TASK PROMPT: Could you reproduce the lines below from the one with "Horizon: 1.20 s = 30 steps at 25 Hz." through the one with "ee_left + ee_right"? Keep both ends and add nothing.

Records from a dataset:
——————————

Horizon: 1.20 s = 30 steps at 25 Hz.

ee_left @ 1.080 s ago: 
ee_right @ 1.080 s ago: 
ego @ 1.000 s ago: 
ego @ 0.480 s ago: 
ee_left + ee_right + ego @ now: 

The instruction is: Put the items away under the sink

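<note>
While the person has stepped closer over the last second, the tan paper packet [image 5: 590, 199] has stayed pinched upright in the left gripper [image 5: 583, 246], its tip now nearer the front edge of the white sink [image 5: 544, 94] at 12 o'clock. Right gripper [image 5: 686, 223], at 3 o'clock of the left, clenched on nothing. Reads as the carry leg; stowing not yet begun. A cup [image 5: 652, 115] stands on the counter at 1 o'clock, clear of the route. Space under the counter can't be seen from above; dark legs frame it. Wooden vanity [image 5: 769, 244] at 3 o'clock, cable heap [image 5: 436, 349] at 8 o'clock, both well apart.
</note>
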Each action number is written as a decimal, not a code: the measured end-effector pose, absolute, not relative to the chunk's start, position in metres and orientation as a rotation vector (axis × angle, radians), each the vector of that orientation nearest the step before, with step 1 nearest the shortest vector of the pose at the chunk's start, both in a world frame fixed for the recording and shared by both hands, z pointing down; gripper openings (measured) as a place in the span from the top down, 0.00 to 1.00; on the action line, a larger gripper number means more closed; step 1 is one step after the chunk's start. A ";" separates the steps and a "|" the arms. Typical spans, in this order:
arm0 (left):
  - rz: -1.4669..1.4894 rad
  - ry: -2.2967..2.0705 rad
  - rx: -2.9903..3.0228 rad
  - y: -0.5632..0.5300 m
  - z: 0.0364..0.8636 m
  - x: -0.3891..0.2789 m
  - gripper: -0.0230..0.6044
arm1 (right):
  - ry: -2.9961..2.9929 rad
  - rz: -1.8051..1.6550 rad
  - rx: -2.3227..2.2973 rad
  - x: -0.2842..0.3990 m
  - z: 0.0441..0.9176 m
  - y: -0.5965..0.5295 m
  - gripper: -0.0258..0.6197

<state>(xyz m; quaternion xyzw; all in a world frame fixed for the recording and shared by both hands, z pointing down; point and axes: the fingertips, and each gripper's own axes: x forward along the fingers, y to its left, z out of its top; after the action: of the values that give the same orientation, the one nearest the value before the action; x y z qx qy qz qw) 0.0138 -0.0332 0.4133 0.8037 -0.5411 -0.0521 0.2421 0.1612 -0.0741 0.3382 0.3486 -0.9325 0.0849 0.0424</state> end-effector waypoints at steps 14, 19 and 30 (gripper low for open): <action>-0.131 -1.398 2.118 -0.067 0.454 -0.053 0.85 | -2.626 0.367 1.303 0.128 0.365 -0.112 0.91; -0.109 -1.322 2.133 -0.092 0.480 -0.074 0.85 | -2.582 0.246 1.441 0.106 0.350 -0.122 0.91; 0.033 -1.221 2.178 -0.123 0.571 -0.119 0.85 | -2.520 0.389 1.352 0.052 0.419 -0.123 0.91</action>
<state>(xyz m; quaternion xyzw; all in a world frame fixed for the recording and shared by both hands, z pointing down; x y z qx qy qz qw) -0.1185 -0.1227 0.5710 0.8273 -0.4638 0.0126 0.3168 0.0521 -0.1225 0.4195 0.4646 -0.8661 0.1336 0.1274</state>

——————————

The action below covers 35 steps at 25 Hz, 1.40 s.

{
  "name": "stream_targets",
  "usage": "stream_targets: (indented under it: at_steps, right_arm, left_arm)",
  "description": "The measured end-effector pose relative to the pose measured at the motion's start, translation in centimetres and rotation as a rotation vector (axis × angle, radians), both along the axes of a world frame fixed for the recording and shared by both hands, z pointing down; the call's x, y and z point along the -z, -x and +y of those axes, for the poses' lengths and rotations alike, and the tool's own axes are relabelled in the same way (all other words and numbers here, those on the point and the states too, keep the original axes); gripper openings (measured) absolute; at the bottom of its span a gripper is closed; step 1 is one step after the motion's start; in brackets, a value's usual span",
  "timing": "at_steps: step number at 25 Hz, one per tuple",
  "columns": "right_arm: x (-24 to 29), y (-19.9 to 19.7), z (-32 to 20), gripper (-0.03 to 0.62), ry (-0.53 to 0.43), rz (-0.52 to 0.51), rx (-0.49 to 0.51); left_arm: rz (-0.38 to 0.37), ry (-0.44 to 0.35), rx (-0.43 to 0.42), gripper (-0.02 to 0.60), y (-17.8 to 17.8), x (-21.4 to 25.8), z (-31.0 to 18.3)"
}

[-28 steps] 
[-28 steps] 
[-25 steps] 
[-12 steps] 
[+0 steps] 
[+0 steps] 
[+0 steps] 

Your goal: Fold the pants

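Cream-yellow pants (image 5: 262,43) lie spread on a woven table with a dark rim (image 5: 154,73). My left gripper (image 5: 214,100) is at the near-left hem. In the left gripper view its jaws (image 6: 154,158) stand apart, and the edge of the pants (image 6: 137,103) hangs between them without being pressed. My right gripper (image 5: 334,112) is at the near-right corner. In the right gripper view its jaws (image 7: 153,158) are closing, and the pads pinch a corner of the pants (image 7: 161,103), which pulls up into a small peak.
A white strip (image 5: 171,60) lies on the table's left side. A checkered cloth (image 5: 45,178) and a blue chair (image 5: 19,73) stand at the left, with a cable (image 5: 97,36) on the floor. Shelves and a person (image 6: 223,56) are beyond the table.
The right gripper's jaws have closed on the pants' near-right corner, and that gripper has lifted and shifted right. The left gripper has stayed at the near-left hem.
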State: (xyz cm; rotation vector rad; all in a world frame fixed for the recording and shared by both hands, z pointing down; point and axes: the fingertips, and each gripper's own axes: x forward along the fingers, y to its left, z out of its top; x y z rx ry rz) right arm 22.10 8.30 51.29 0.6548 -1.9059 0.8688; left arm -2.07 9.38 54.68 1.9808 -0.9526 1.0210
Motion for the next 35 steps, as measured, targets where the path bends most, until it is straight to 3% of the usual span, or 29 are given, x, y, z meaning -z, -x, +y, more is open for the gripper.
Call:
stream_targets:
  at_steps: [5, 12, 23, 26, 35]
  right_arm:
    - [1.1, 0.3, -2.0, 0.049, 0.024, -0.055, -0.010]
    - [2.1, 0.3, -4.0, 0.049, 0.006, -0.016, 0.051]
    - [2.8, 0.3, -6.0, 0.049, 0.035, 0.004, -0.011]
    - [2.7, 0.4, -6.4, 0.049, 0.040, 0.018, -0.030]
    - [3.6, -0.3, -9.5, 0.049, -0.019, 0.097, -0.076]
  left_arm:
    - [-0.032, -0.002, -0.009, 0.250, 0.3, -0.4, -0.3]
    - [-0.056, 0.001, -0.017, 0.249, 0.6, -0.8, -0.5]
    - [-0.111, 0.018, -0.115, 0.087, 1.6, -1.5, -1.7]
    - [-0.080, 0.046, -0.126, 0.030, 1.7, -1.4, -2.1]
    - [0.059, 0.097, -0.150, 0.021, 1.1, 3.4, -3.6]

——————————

OUTPUT FOR THIS TASK:
Horizon: 1.20 s = 30 steps at 25 Hz.

ee_left @ 1.080 s ago: 
ee_right @ 1.080 s ago: 
ego @ 1.000 s ago: 
ego @ 0.480 s ago: 
ee_left + ee_right + ego @ now: 

The exercise is done.